If we have concerns here, there are other possible more involved solutions
we could discuss. For example, we could add something in SerializationFactory
to add aliases. This would be more involved though because it'd require a
slight refactor in SequenceFile and we'd have to make sure that new API worked
for any other usages of SerializationFactory.
That's why I chose the simple 1 liner approach, since it solves the problem
with simplicity and minimal external impact.
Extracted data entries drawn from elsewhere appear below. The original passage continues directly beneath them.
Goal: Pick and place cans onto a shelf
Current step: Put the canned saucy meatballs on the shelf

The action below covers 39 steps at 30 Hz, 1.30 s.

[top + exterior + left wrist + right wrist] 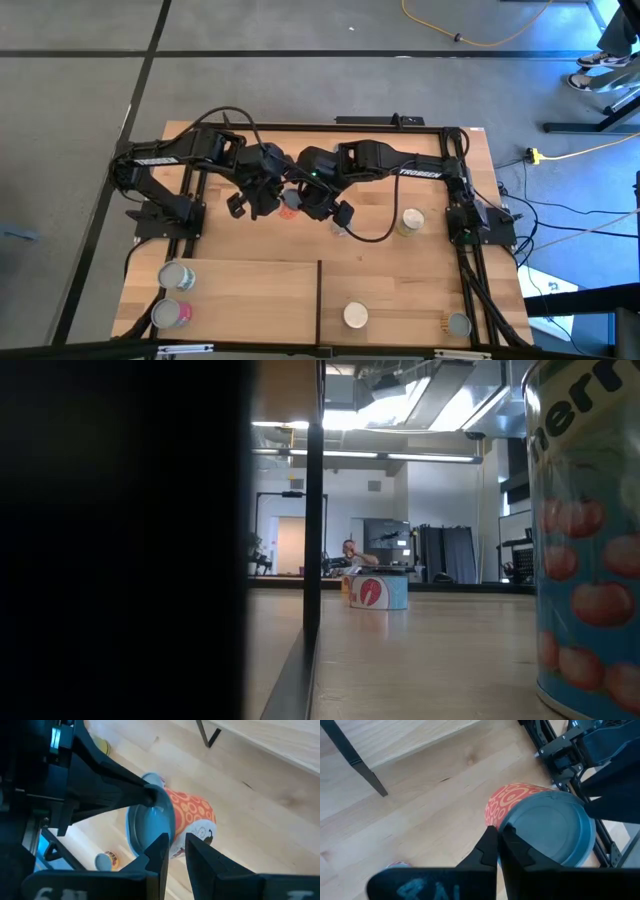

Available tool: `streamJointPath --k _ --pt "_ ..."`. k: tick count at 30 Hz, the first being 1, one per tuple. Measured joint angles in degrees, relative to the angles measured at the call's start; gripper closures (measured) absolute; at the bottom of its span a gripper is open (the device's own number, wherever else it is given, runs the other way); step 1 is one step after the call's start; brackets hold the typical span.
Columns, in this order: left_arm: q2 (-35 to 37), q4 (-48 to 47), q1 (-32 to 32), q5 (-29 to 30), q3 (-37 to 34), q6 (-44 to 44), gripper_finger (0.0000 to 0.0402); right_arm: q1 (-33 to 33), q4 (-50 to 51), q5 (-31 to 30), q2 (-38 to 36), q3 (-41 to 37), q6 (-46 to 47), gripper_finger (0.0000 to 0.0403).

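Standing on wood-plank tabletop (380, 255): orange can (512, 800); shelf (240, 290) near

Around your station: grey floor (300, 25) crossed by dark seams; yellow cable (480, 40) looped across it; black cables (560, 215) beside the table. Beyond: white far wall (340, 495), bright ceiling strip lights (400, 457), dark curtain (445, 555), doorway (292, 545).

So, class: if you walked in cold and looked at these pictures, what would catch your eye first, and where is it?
Both dark arms meet over the middle of the wood tabletop, the left gripper and the right gripper crowding one orange-patterned tin with a grey lid. The right gripper's fingers are shut beside that lid. In the low view, a big cherry-printed can fills the right edge, very near the camera.
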<state>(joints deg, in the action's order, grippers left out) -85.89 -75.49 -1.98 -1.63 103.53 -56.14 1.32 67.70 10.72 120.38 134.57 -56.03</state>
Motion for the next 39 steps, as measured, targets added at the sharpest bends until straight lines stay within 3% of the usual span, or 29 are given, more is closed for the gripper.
streamJointPath --k 10,20,31,39 --pt "0.45 0.02 -0.66 5.94 0.1 5.03 0.0344 -1.01 0.61 -3.41 0.0 0.02 5.34 0.0397" --pt "3.11 -3.16 -4.18 14.6 5.52 17.5 0.0344 -5.4 -1.27 -3.58 0.68 0.15 23.11 0.0397" --pt "5.61 -3.58 -5.62 17.81 6.67 25.89 0.0344 -8.29 -4.01 -3.58 11.48 0.06 34.93 0.0397" --pt "5.97 -3.58 -5.62 17.9 6.64 26.21 0.0344 -8.66 -2.01 -3.56 19.02 0.06 40.8 0.0397"
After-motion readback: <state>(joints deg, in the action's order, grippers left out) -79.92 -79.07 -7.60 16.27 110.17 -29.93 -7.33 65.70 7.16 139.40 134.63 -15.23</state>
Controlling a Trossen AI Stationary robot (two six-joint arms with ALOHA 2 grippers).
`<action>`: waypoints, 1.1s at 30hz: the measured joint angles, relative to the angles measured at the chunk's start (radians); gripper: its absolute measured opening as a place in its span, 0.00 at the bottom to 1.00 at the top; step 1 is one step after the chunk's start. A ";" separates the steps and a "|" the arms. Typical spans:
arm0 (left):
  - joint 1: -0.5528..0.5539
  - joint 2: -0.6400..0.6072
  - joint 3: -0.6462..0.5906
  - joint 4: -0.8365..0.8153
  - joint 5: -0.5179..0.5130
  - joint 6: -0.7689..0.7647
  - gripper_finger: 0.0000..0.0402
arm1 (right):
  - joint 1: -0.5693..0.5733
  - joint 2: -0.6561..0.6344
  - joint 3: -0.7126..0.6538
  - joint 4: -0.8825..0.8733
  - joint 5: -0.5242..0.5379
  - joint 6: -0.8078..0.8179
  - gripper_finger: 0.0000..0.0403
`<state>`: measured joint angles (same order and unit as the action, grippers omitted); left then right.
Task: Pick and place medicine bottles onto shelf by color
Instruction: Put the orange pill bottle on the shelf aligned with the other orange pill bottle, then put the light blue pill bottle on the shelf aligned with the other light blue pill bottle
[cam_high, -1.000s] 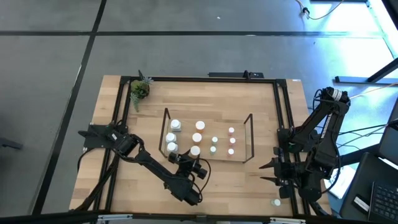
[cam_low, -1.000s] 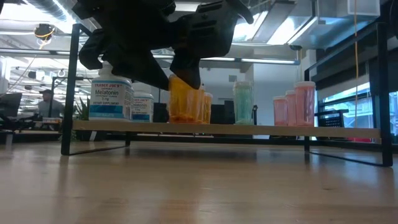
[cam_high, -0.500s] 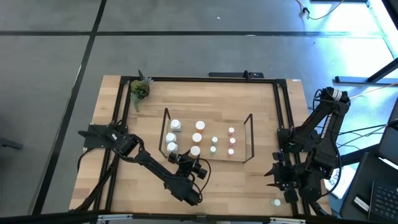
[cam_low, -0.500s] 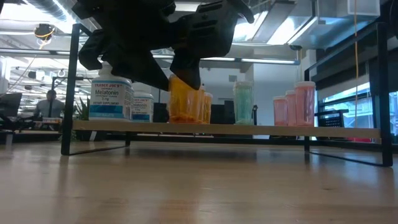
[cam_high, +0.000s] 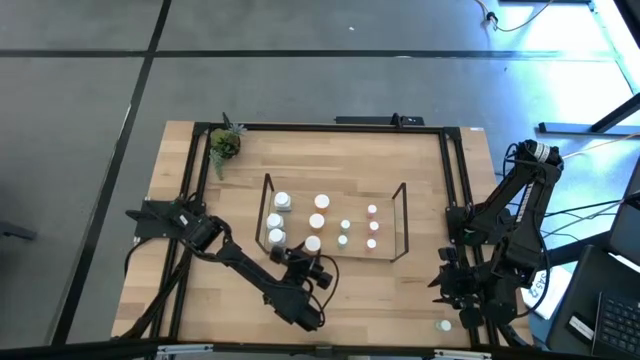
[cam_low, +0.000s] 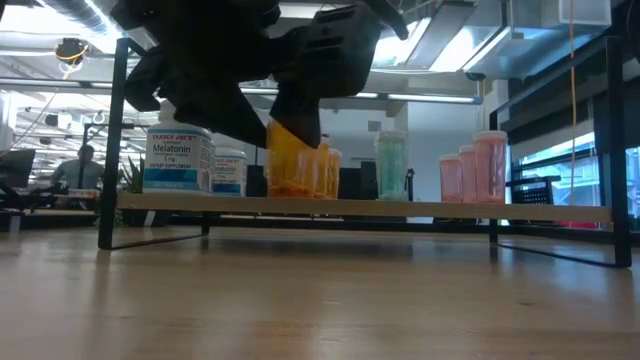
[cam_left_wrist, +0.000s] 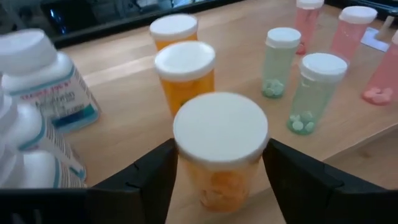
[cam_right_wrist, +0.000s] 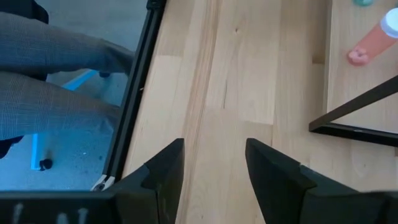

> Enhance WritableName to be able to return aliases for classes that use
> serializers
> ----------------------------------------------------------------------------------
>
> Key: HADOOP-18215
> URL: https://issues.apache.org/jira/browse/HADOOP-18215
> Project: Hadoop Common
> Issue Type: Improvement
> Reporter: Bryan Beaudreault
> Assignee: Bryan Beaudreault
> Priority: Minor
> Labels: pull-request-available
> Time Spent: 1.5h
> Remaining Estimate: 0h
>
> WritableName allows users shim in aliases for writables, in the case where a
> SequenceFile was written with a Writable class that has since been renamed or
> moved to another package. However, this requires that the aliased class
> extend Writable.
> Separately it's possible to configure jobs with keys and values which don't
> actually extend Writable. Instead they are meant to be
> serialized/deserialized using the serialization classes defined in
> {{io.serializations}} config.
> Unfortunately, the current implementation does not support these key/value
> classes. All we need to do to support this is remove the
> {{.asSubclass(Writable.class)}} as is already the case for the default.